■ Dataset entries ■

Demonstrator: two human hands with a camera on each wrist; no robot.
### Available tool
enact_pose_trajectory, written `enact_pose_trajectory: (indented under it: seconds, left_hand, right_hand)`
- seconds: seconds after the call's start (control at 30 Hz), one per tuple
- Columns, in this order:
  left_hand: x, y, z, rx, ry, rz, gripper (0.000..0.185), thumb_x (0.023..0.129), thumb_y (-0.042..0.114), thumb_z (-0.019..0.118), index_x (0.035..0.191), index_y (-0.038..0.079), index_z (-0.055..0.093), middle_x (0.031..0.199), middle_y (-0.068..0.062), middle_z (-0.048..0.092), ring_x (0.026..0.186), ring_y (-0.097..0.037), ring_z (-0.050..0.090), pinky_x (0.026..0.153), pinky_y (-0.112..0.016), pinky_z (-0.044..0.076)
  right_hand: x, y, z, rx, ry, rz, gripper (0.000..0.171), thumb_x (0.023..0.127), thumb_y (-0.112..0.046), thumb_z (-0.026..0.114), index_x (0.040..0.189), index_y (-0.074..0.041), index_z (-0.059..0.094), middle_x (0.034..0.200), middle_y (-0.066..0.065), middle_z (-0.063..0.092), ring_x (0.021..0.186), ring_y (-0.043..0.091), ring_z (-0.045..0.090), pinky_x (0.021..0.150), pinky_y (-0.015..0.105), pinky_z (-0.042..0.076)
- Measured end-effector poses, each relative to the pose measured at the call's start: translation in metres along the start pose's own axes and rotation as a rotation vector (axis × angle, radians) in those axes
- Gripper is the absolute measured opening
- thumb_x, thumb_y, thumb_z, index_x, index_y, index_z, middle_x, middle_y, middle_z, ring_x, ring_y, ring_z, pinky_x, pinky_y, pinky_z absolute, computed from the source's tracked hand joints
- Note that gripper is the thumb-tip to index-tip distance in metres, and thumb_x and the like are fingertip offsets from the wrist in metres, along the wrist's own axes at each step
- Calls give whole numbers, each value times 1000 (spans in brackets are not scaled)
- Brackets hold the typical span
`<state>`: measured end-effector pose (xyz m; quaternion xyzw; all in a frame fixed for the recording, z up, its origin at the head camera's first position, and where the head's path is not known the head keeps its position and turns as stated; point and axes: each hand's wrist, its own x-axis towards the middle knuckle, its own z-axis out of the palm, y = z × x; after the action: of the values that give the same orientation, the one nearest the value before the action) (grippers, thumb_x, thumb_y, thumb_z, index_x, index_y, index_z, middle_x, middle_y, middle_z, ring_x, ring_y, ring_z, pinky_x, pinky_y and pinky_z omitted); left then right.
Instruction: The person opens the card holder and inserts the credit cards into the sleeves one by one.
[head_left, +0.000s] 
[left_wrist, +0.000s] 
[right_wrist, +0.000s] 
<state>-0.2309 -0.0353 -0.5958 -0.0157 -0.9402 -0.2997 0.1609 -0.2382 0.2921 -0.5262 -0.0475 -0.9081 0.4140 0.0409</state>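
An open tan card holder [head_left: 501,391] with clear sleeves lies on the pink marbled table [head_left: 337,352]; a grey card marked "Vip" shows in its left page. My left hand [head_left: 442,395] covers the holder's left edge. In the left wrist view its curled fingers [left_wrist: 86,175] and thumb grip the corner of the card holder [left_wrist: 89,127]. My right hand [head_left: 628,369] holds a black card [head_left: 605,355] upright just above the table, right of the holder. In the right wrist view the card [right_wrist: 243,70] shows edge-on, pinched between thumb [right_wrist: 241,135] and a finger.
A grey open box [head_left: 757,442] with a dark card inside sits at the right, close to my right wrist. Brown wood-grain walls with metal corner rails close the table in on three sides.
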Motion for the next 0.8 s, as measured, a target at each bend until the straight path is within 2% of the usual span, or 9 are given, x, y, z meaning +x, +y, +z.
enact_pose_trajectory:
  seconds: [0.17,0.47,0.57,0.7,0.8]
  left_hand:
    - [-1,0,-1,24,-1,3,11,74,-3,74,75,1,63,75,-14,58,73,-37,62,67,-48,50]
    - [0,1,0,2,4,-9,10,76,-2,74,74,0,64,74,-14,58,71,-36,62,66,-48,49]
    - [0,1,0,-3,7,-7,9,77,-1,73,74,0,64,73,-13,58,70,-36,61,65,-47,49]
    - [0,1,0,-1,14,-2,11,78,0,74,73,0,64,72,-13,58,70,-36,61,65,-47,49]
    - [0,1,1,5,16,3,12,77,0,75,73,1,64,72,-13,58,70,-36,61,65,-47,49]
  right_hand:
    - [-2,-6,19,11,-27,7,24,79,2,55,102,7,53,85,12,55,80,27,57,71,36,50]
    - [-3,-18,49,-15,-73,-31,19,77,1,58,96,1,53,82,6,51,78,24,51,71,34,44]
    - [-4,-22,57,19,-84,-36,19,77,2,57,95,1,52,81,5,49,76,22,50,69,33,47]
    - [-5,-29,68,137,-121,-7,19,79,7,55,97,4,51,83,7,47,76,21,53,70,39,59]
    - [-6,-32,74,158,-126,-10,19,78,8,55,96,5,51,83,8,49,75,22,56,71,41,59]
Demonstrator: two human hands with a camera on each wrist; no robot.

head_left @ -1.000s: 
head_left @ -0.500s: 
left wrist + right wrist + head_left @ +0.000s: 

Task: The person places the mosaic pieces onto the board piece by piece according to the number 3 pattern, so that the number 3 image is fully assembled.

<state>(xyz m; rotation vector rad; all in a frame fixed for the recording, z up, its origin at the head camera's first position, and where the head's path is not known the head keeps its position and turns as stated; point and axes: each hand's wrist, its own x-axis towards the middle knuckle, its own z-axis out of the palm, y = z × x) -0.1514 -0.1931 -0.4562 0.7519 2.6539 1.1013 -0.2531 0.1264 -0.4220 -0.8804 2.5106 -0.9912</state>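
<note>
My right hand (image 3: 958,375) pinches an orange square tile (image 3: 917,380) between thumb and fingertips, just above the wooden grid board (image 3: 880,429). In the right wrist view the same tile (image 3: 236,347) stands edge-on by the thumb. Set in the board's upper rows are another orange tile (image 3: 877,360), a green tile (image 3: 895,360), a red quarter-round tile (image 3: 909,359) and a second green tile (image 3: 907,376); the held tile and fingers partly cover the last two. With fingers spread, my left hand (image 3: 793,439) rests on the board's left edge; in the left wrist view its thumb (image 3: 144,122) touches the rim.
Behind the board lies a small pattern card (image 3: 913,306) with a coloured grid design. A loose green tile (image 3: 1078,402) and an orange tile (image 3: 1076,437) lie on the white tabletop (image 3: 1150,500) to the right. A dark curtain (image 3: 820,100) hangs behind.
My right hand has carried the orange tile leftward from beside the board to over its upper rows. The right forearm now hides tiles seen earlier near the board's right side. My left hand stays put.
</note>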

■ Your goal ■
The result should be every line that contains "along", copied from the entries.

■ Output below ■
- Measured end-effector poses, each relative to the pose measured at the call's start: translation in metres along the start pose's own axes and rotation as a rotation vector (axis × angle, radians) in those axes
- Note that gripper is the thumb-tip to index-tip distance in metres, and thumb_x and the like are fingertip offsets from the wrist in metres, along the wrist's own axes at each step

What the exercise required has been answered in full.